■ Supplied data:
++++++++++++++++++++
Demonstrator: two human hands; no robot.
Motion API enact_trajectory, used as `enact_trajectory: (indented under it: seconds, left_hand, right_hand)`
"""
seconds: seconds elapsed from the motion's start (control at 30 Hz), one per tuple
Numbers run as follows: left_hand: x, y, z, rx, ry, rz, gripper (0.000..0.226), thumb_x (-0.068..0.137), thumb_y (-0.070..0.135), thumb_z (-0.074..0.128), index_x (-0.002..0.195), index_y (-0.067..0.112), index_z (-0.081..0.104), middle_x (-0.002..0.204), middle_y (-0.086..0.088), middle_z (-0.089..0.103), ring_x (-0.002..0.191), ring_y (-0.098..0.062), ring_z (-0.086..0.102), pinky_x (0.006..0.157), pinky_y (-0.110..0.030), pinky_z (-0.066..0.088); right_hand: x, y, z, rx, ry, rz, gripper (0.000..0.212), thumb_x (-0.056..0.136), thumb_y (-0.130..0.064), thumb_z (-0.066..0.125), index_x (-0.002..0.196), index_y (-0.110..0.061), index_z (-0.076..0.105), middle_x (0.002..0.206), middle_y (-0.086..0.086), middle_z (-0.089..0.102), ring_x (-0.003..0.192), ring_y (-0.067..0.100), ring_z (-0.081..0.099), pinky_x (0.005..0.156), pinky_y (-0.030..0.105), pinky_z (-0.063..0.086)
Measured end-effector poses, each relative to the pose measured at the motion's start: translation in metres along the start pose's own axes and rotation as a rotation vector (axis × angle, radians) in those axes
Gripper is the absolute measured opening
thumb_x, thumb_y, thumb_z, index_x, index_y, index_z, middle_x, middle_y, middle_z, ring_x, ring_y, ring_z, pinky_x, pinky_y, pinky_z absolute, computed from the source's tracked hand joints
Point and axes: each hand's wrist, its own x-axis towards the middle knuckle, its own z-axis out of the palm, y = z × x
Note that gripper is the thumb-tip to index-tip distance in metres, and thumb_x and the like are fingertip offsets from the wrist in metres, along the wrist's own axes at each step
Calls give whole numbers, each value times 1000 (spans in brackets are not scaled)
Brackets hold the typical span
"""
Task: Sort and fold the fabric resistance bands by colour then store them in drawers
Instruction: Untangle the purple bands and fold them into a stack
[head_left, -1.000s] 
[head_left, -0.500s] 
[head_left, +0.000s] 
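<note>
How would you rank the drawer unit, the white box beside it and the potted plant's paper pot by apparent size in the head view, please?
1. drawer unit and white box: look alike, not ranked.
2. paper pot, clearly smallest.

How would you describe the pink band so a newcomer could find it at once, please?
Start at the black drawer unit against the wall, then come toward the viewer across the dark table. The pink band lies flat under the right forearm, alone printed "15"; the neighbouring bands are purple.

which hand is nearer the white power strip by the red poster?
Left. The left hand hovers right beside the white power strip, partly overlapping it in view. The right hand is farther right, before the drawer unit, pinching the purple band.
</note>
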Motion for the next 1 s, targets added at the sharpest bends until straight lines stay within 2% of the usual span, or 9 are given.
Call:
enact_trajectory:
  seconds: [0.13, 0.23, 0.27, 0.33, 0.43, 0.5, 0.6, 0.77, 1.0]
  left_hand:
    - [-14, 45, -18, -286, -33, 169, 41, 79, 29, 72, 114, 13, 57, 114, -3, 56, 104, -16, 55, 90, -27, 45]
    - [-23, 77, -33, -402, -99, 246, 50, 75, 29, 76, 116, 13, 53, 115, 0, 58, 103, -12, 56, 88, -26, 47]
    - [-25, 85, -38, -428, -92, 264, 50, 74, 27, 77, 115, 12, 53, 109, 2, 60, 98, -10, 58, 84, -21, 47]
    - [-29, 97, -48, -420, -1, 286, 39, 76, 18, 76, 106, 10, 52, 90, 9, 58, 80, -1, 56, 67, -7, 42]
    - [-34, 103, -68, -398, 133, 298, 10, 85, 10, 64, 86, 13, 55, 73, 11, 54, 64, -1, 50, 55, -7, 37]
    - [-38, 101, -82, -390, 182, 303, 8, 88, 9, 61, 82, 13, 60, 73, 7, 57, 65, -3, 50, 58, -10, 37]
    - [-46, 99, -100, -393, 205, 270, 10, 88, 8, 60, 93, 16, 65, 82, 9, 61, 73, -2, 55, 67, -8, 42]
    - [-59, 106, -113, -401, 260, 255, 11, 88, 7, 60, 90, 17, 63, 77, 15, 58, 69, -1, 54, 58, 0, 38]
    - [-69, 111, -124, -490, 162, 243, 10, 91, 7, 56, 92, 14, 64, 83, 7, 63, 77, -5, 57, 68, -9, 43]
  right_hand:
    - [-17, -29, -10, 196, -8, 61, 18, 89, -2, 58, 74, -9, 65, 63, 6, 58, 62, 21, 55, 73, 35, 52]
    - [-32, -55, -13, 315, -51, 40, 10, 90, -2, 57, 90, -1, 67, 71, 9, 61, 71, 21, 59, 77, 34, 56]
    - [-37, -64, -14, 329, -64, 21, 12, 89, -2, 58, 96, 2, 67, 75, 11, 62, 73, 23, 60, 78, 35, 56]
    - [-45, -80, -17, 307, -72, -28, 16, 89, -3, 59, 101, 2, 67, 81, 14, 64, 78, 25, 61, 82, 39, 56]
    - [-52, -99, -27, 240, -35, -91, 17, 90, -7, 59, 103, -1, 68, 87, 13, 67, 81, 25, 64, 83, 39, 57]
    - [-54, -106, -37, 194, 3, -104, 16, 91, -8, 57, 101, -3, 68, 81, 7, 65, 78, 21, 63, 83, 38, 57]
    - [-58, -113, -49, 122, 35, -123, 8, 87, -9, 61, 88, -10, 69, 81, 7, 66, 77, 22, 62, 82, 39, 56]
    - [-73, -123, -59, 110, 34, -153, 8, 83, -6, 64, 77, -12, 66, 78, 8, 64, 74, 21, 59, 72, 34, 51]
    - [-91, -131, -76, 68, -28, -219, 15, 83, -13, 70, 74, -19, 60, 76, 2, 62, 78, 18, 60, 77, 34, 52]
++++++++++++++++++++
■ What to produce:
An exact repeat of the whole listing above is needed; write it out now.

■ Exercise output:
Demonstrator: two human hands; no robot.
Motion API enact_trajectory, used as `enact_trajectory: (indented under it: seconds, left_hand, right_hand)`
"""
seconds: seconds elapsed from the motion's start (control at 30 Hz), one per tuple
Numbers run as follows: left_hand: x, y, z, rx, ry, rz, gripper (0.000..0.226), thumb_x (-0.068..0.137), thumb_y (-0.070..0.135), thumb_z (-0.074..0.128), index_x (-0.002..0.195), index_y (-0.067..0.112), index_z (-0.081..0.104), middle_x (-0.002..0.204), middle_y (-0.086..0.088), middle_z (-0.089..0.103), ring_x (-0.002..0.191), ring_y (-0.098..0.062), ring_z (-0.086..0.102), pinky_x (0.006..0.157), pinky_y (-0.110..0.030), pinky_z (-0.066..0.088); right_hand: x, y, z, rx, ry, rz, gripper (0.000..0.212), thumb_x (-0.056..0.136), thumb_y (-0.130..0.064), thumb_z (-0.066..0.125), index_x (-0.002..0.196), index_y (-0.110..0.061), index_z (-0.076..0.105), middle_x (0.002..0.206), middle_y (-0.086..0.086), middle_z (-0.089..0.102), ring_x (-0.003..0.192), ring_y (-0.067..0.100), ring_z (-0.081..0.099), pinky_x (0.005..0.156), pinky_y (-0.030..0.105), pinky_z (-0.063..0.086)
Measured end-effector poses, each relative to the pose measured at the motion's start: translation in metres along the start pose's own axes and rotation as a rotation vector (axis × angle, radians) in those axes
Gripper is the absolute measured opening
thumb_x, thumb_y, thumb_z, index_x, index_y, index_z, middle_x, middle_y, middle_z, ring_x, ring_y, ring_z, pinky_x, pinky_y, pinky_z absolute, computed from the source's tracked hand joints
Point and axes: each hand's wrist, its own x-axis towards the middle knuckle, its own z-axis out of the palm, y = z × x
Note that gripper is the thumb-tip to index-tip distance in metres, and thumb_x and the like are fingertip offsets from the wrist in metres, along the wrist's own axes at each step
Calls give whole numbers, each value times 1000 (spans in brackets are not scaled)
Brackets hold the typical span
"""
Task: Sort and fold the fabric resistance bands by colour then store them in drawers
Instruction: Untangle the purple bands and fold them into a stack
[head_left, -1.000s] 
[head_left, -0.500s] 
[head_left, +0.000s] 
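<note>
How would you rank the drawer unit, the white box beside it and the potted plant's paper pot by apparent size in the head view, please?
1. drawer unit and white box: look alike, not ranked.
2. paper pot, clearly smallest.

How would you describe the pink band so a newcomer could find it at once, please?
Start at the black drawer unit against the wall, then come toward the viewer across the dark table. The pink band lies flat under the right forearm, alone printed "15"; the neighbouring bands are purple.

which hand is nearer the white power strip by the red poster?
Left. The left hand hovers right beside the white power strip, partly overlapping it in view. The right hand is farther right, before the drawer unit, pinching the purple band.
</note>
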Motion for the next 1 s, targets added at the sharpest bends until straight lines stay within 2% of the usual span, or 9 are given.
Call:
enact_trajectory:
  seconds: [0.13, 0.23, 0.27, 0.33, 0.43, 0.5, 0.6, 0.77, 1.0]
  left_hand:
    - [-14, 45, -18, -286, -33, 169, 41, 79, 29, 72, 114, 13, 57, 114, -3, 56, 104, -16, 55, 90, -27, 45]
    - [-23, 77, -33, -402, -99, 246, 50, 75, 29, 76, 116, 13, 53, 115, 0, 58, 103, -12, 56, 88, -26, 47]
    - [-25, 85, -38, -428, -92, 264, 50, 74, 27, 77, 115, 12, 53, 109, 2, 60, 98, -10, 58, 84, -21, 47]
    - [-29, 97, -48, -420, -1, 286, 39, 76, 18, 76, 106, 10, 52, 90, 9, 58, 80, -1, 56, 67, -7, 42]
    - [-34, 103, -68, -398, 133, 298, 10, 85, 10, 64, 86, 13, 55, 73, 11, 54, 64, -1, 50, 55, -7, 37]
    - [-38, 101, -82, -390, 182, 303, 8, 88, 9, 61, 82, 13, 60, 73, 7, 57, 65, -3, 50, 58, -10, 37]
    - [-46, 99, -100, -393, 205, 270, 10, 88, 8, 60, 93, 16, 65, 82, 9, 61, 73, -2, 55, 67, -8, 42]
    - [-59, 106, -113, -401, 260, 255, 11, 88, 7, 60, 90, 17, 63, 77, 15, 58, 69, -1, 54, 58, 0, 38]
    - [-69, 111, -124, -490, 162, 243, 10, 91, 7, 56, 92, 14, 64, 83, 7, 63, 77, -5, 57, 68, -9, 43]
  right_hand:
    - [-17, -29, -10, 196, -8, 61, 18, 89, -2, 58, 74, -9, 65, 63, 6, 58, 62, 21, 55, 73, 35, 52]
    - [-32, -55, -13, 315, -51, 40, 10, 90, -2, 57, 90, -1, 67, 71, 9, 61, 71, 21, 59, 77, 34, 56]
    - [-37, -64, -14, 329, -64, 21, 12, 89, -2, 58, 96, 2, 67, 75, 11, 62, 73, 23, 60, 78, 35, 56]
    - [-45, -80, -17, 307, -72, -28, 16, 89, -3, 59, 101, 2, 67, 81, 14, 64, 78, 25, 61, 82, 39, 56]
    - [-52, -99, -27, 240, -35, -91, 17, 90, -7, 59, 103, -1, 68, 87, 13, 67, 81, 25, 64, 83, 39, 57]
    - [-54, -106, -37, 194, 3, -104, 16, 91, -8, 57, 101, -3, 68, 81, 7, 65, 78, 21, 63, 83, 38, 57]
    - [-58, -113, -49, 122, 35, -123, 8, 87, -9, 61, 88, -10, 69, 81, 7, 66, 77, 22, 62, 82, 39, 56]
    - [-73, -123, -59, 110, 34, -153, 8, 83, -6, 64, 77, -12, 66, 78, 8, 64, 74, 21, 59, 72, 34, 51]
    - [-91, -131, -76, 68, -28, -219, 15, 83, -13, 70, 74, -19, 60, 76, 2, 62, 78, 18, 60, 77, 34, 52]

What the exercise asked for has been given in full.